To be free from prarabdha sanskaras, either the good sanskaras must overlap the bad sanskaras, the individual ego must be annihilated by service, or the limited self must merge in love. Good sanskaras and bad sanskaras are impressions and both bind. Due to the evolutionary process, the soul gathers all sanskaras throughout, up to the human form – animal sanskaras, as they are called. Therefore in human form, where the soul is fully conscious, the bad sanskaras already overlap the good ones. If now the good sanskaras were to overlap the bad ones, what would happen is that both would disappear. Like the dream example I once gave.
If you see yourself in a dream in which you enjoy becoming the queen, it continues for a long time, and if, all of a sudden, you see in the dream a snake attacking you, you wake up – both the good and bad dreams disappear. Here it was good at first – of enjoying becoming queen, and then the bad – of a snake attacking you. This is bad overlapping good. Both disappear on waking; so either the bad must overlap the good, or the good overlap the bad. But if already the soul has gathered impressions of greed, of anger, of lust – now they must be overlapped by their opposites – generosity, love, peace.
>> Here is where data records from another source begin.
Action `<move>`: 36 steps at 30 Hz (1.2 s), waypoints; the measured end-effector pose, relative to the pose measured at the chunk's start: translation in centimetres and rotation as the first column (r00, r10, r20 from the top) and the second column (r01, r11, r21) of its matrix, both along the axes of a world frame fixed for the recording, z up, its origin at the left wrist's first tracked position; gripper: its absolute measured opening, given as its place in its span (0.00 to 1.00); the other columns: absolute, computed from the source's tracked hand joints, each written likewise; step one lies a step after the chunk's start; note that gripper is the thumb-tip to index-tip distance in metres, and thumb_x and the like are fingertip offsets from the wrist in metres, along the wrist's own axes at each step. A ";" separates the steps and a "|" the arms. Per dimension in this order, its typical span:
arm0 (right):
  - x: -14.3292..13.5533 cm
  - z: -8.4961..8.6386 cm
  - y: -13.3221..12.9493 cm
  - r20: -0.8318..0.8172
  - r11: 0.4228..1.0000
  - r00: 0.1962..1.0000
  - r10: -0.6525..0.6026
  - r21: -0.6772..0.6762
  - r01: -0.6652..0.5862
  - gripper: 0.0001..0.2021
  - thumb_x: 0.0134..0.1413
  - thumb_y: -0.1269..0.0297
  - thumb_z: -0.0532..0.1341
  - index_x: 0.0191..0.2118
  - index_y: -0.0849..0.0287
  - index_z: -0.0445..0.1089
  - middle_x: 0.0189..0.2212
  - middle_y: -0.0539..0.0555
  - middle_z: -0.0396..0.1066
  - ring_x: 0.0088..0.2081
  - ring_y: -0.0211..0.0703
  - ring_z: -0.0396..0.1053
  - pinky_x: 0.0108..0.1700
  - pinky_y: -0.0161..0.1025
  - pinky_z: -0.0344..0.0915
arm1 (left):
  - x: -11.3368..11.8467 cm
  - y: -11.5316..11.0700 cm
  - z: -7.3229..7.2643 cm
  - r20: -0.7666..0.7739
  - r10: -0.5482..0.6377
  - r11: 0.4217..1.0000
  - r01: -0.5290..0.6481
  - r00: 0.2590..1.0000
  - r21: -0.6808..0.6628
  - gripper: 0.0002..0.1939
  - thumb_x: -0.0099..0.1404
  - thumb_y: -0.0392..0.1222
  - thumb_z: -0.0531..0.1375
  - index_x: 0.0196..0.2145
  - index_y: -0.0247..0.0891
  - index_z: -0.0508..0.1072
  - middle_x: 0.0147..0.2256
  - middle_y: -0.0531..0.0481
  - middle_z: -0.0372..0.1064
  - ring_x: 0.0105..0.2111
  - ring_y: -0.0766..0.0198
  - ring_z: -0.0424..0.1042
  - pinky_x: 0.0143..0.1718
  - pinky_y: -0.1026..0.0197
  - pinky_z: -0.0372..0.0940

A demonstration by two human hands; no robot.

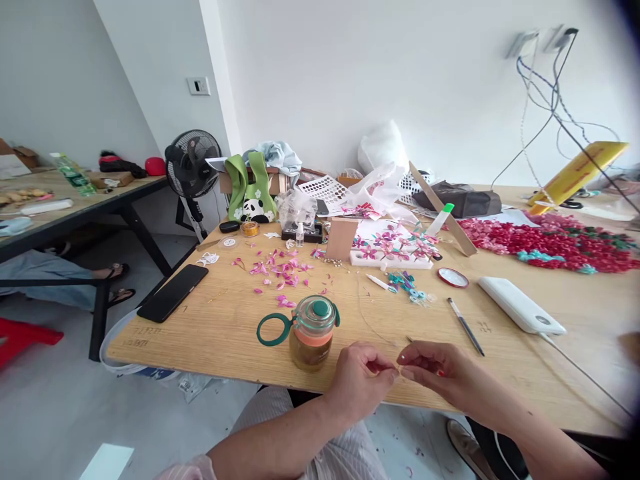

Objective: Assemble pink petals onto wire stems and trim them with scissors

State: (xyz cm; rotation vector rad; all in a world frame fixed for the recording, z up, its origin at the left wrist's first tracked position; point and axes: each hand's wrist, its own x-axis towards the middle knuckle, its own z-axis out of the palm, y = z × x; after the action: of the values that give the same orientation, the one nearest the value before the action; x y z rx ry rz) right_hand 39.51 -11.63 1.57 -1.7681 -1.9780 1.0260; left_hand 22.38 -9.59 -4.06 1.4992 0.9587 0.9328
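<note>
Worktop (215,343) as I view it remotely: at its near edge, the left hand (367,377) and right hand (435,370) face each other, fingers curled, nearly touching. Whether either grasps something I cannot tell; any piece there is too small. A thin strand (367,325) lies just beyond them. The jar (311,343) stands upright just beside the left hand; petals (287,268) lie scattered farther back, and the pen (466,327) lies just beyond the right hand.
</note>
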 end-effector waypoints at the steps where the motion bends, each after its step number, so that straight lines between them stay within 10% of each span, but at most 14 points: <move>1: -0.1 0.0 0.2 0.000 1.000 1.000 0.007 0.001 -0.007 0.15 0.54 0.51 0.56 0.31 0.59 0.71 0.25 0.51 0.67 0.28 0.38 0.58 0.29 0.34 0.56 | 0.0 0.1 0.0 0.000 -0.001 1.000 0.001 1.000 0.005 0.03 0.52 0.34 0.61 0.24 0.36 0.76 0.25 0.51 0.70 0.30 0.65 0.67 0.35 0.62 0.61; 13: 0.0 1.7 3.6 -0.136 0.984 0.981 -0.140 0.088 0.152 0.18 0.49 0.47 0.60 0.26 0.59 0.69 0.20 0.51 0.64 0.24 0.37 0.60 0.25 0.33 0.58 | -1.1 0.3 -0.6 0.082 0.005 0.998 0.000 0.997 -0.058 0.10 0.54 0.40 0.62 0.35 0.33 0.74 0.32 0.47 0.70 0.30 0.66 0.67 0.33 0.64 0.63; 22: -4.1 -1.9 15.7 -0.571 0.803 0.618 -0.541 -0.131 0.582 0.18 0.34 0.53 0.70 0.25 0.59 0.65 0.12 0.42 0.55 0.13 0.27 0.48 0.13 0.29 0.43 | -1.4 0.5 -1.6 0.074 -0.050 0.998 0.047 0.996 0.049 0.05 0.55 0.36 0.61 0.31 0.34 0.74 0.29 0.48 0.69 0.30 0.66 0.67 0.33 0.65 0.62; 28: -6.4 -5.0 21.5 -0.498 0.777 0.636 -0.589 -0.134 0.615 0.13 0.41 0.59 0.66 0.23 0.61 0.64 0.11 0.44 0.57 0.12 0.28 0.51 0.12 0.28 0.46 | -1.8 0.8 -1.4 0.089 -0.097 0.995 0.097 0.991 0.008 0.05 0.55 0.35 0.59 0.30 0.33 0.75 0.29 0.48 0.69 0.28 0.67 0.66 0.31 0.66 0.62; 36: -5.7 -5.6 22.7 -0.311 0.796 0.756 -0.576 -0.002 0.606 0.09 0.47 0.62 0.61 0.30 0.65 0.69 0.11 0.47 0.61 0.11 0.31 0.55 0.12 0.29 0.50 | -1.8 1.1 -1.9 0.055 -0.137 0.989 0.140 0.989 -0.039 0.07 0.55 0.37 0.60 0.32 0.36 0.76 0.28 0.47 0.71 0.32 0.63 0.68 0.35 0.63 0.64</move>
State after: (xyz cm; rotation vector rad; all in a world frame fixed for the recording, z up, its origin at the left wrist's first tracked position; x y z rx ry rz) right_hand 33.83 11.09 -4.05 -1.8646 -1.1336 0.8792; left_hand 20.61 -8.47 -6.00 1.4781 0.8211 0.8423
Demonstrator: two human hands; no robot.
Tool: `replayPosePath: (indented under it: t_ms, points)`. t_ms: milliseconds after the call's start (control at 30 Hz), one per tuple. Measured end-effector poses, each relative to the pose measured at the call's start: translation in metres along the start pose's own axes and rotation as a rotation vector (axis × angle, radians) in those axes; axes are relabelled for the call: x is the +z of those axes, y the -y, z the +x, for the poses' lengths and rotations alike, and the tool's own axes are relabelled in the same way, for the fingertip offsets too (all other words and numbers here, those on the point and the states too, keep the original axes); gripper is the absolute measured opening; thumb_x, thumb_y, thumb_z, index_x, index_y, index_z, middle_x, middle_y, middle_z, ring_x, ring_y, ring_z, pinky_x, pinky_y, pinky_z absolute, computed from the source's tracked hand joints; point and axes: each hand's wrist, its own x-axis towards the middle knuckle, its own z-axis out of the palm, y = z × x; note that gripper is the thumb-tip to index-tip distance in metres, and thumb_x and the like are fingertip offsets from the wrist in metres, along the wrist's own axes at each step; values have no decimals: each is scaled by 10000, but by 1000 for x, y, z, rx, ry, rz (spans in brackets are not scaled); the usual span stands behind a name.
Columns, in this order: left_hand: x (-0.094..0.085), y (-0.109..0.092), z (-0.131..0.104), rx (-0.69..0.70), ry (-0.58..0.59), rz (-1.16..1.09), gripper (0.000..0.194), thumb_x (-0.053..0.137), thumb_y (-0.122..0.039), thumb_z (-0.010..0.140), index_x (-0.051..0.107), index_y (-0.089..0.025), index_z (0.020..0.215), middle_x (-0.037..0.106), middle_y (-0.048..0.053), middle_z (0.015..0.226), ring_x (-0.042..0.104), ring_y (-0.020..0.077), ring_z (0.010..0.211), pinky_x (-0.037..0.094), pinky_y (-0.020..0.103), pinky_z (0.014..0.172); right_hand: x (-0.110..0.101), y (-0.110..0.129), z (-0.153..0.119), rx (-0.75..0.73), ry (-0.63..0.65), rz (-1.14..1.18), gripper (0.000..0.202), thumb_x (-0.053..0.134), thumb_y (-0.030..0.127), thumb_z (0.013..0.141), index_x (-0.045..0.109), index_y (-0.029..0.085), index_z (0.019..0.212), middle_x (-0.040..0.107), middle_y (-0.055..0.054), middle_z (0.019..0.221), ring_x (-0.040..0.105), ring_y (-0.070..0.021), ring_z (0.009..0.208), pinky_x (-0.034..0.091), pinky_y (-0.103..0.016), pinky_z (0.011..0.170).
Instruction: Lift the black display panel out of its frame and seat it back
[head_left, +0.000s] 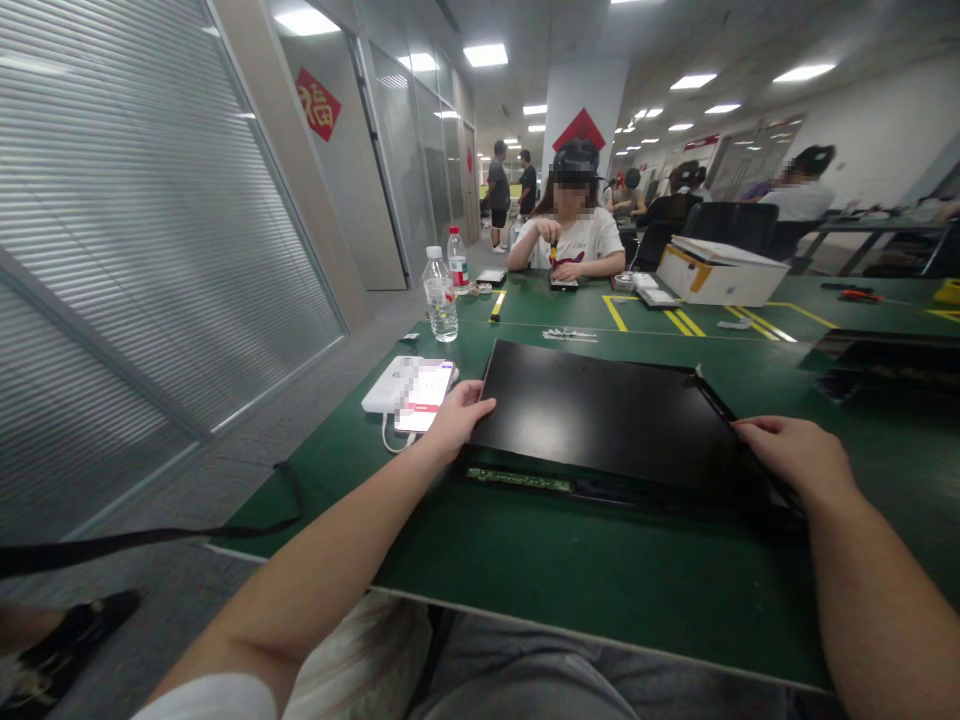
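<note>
Black panel (592, 410) between two hands, on a green counter (600, 590)

Green and broad, the counter runs back from the person's lap, marked farther off with yellow tape (681, 320). The panel lies near its front edge, a green circuit strip (517, 480) showing just below its near side. The left hand (461, 412) has its fingers closed on the panel's left edge, thumb on top. The right hand (799, 450) pinches the dark rim (718, 402) along the other side, its fingertips partly hidden. Just left of the panel, a lit phone (426, 393) leans over a white device (388, 384); a clear bottle (441, 300) and a red-capped bottle (457, 262) stand beyond. Across sits a person in a cap (574, 235), near a white box (720, 272). Blinds (135, 200) line one side of the room under bright ceiling panels (485, 55).
</note>
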Motion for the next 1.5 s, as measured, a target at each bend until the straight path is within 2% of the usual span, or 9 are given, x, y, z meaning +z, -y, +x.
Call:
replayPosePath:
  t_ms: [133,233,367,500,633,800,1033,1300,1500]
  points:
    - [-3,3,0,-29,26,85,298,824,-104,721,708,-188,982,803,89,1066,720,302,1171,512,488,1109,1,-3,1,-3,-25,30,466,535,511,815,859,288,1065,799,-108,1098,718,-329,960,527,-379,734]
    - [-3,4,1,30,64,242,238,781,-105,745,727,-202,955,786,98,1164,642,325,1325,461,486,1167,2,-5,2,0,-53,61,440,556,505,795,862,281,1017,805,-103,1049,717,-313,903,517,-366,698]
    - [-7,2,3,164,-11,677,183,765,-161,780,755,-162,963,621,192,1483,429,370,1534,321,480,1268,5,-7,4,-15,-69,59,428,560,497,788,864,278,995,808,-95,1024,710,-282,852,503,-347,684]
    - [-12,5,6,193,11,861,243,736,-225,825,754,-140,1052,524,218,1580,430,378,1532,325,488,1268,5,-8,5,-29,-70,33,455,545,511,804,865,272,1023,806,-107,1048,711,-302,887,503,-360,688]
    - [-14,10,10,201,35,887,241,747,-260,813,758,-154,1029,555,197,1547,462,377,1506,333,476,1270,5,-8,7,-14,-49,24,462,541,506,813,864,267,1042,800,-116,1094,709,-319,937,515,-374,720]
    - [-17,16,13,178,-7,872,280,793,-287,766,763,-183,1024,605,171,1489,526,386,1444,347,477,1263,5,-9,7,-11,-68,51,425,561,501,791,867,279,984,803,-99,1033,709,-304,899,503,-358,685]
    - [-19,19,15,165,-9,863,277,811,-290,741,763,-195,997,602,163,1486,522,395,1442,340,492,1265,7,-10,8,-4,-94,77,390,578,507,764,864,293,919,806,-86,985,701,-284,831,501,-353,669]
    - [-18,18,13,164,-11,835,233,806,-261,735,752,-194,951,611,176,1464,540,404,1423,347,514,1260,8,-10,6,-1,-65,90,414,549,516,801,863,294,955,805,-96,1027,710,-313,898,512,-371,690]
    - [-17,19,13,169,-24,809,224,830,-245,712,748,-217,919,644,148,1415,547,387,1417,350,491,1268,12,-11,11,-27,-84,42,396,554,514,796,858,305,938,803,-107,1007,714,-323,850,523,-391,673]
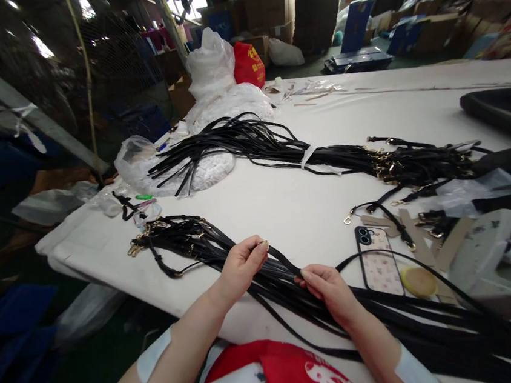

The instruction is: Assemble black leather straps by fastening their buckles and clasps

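Observation:
My left hand [243, 261] pinches the end of a black strap [285, 261], where a small gold metal piece shows at the fingertips. A short way to the right, my right hand [327, 287] grips the same strap between thumb and fingers. Beneath both hands runs a bundle of long black straps [274, 287], trailing off to the lower right. Gold clasps and buckles [168, 231] cluster at the bundle's left end. Farther back on the table lies a second strap bundle [273, 144], bound with a white tie [308, 155].
A phone in a patterned case [382, 263] and a round yellowish disc [419, 282] lie to the right, near a pale machine [505, 263]. Clear plastic bags [217, 171] and a red bag [249, 64] stand at the back left. The white table's edge [124, 287] runs along the left.

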A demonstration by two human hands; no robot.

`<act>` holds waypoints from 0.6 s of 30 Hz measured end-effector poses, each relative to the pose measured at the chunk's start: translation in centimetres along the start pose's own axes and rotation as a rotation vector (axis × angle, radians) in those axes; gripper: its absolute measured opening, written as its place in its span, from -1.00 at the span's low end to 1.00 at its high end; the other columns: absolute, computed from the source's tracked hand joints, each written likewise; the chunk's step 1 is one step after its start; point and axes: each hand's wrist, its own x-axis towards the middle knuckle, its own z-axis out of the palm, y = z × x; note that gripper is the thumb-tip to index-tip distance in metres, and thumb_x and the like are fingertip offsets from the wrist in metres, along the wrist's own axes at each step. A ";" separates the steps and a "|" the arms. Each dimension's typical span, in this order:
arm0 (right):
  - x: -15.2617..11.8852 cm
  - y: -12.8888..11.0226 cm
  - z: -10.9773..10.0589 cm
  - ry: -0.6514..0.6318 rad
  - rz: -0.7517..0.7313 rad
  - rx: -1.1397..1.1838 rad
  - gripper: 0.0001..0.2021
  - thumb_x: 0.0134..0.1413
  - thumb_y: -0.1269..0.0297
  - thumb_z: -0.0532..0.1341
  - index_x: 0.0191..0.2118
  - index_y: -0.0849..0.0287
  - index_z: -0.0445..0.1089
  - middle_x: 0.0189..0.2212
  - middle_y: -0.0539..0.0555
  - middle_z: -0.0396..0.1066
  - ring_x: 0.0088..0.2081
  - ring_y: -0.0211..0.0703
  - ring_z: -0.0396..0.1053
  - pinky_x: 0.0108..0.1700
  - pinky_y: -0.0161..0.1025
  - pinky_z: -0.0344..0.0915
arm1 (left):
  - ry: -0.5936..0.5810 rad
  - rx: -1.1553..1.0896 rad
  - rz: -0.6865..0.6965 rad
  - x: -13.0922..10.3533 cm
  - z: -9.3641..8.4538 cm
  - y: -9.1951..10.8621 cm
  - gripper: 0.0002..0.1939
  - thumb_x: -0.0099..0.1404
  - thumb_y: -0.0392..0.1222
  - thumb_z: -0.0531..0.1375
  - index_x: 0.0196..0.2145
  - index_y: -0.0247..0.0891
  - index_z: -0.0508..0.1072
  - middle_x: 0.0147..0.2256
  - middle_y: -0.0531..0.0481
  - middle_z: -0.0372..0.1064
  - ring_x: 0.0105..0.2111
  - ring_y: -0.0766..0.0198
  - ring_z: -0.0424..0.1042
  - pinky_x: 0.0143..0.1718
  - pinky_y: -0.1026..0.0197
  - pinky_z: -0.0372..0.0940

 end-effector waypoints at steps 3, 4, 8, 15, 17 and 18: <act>0.0 -0.3 0.2 -0.016 -0.026 0.011 -0.60 -0.01 -0.07 0.30 -0.48 0.25 0.49 -0.74 -0.12 0.13 -0.65 -0.40 -0.09 -0.53 -0.32 -0.17 | -0.039 0.072 0.009 -0.1 0.1 0.1 -0.53 0.23 0.19 0.19 -0.52 -0.28 0.27 -0.62 0.17 0.06 -0.61 0.45 0.01 -0.58 0.35 -0.04; -0.1 -0.4 0.2 -0.023 -0.037 0.024 -0.60 -0.01 -0.07 0.30 -0.48 0.24 0.49 -0.73 -0.11 0.14 -0.65 -0.40 -0.09 -0.53 -0.32 -0.17 | -0.059 0.081 0.002 -0.1 0.4 0.1 -0.54 0.24 0.19 0.19 -0.51 -0.28 0.29 -0.61 0.16 0.09 -0.61 0.45 0.04 -0.57 0.35 0.00; -0.1 -0.4 0.3 -0.038 -0.068 0.032 -0.60 0.03 -0.08 0.28 -0.45 0.23 0.48 -0.74 -0.12 0.14 -0.65 -0.39 -0.07 -0.54 -0.32 -0.13 | -0.223 0.149 -0.019 -0.3 2.3 -0.5 -0.56 0.28 0.14 0.15 -0.47 -0.33 0.41 -0.54 0.06 0.32 -0.52 0.36 0.25 -0.46 0.32 0.17; -1.0 -1.1 -0.1 0.040 -0.251 -0.086 -0.68 0.16 -0.02 0.18 -0.25 0.15 0.46 -0.48 0.01 0.38 -0.44 -0.21 0.30 -0.36 -0.26 0.26 | -0.368 0.352 0.005 -0.2 4.9 -1.6 -0.68 0.34 -0.06 0.09 -0.40 -0.32 0.52 -0.39 -0.02 0.51 -0.37 0.25 0.42 -0.30 0.28 0.28; -1.6 -1.8 0.2 0.073 -0.439 -0.297 -0.64 0.15 0.05 0.22 0.01 0.09 0.41 -0.12 0.13 0.43 -0.10 -0.05 0.36 -0.04 -0.10 0.31 | -0.370 0.486 0.008 -0.2 5.0 -1.6 -0.77 0.28 -0.14 0.14 -0.43 -0.31 0.50 -0.45 0.02 0.48 -0.44 0.29 0.39 -0.40 0.31 0.23; -1.9 -2.0 0.5 0.084 -0.527 -0.414 -0.62 0.16 0.11 0.22 0.07 0.07 0.38 -0.01 0.16 0.38 0.01 0.00 0.32 0.07 -0.04 0.27 | -0.383 0.564 0.015 -0.1 5.1 -1.5 -0.81 0.25 -0.18 0.15 -0.45 -0.31 0.48 -0.48 0.03 0.45 -0.47 0.30 0.36 -0.44 0.31 0.19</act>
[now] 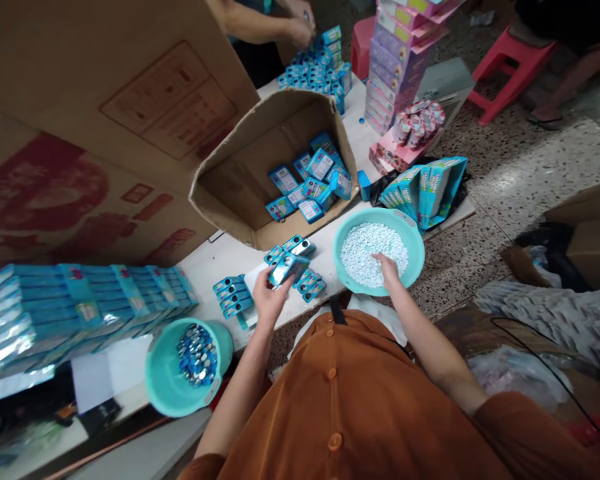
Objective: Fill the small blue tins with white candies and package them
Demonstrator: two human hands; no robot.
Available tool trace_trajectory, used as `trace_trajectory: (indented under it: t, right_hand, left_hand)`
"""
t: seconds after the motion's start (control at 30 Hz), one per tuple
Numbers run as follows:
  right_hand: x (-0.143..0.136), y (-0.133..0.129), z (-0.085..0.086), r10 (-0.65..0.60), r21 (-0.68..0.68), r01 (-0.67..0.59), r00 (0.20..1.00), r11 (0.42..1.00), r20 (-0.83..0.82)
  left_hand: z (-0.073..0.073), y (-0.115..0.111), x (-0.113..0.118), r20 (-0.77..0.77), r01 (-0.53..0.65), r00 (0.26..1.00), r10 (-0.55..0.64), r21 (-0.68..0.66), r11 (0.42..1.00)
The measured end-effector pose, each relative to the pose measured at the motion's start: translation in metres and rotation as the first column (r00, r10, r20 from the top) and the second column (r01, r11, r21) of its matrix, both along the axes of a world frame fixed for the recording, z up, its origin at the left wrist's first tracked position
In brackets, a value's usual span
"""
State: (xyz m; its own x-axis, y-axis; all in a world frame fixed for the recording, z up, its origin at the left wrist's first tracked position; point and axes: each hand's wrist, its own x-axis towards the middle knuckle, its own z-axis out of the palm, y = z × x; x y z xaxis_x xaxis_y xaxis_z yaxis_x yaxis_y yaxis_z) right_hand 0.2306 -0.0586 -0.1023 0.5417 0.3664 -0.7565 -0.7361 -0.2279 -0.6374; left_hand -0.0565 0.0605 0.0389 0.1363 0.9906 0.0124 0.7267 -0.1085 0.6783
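Observation:
My left hand is closed around a small shiny blue box, held above the white table. Beneath and beside it stand small blue boxes with round dark holes, and another group of such boxes is to the left. My right hand reaches into a turquoise basin, its fingers together and touching small white tablet-like pieces. Its fingertips are partly hidden, so whether they grip any piece is unclear.
An open carton holds several blue boxes. Lower left, a turquoise bucket contains blue and silver pieces. Blue packs are stacked left; folded blue display boxes lie right. Pink and purple boxes stand behind. Another person's hands work beyond.

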Motion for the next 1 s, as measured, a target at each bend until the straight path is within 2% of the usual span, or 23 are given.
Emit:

In the second instance, of service: when you think not of yourself, but of others, the thought about your own ego is replaced by thinking of others and gradually you forget yourself in serving others.
In the third instance, love: when the lover loves the Beloved to the extent of losing the self in the Beloved, then only the Beloved remains. So, naturally impressions then disappear.
It is so easy to do bad and so difficult to do good. Why? Because bad is already there.
Returning to the first point, I will give you two examples: of good overlapping the bad, of bad overlapping the good, and how both disappear. A dish is dirty. You take soap and water and overlap the dirt with soap; then in washing it – both disappear. Here the water is you. You are always present in the process of overlapping. The Indian way of cleaning a dish full of grease is with mud. Without water it will come clean. Both grease and mud disappear. In the overlapping of opposites – mud is the most greaseless thing, therefore opposite. The object is for both to disappear and attain a clean dish.
When good sanskaras overlap the bad, and bad sanskaras overlap the good, then both disappear and your mind is a clean slate with nothing written on it. All is wiped off.
Nothing is ever written on you – but on your mind. You, the soul, remain untarnished. Good and bad, everything is written on your mind. When the impressions go, then all is wiped out. Mind sees the soul – this is illumination. When good and bad are written off the mind, mind sees the soul. Mind then tries to become one with the soul – this is Realization.
Mind seeing the soul means you seeing God. But mind does not become you, you being God; mind must merge in the soul for you to become God. When mind merges in soul, then you are God-Realized.
(1) In the original transcription, probably by Chanji, the term written was “yogayog” but Baba later corrected it to yogayoga sanskaras.
Lord Meher, American ed., Bhau Kalchuri, Vol. 7, 2250 – 2252.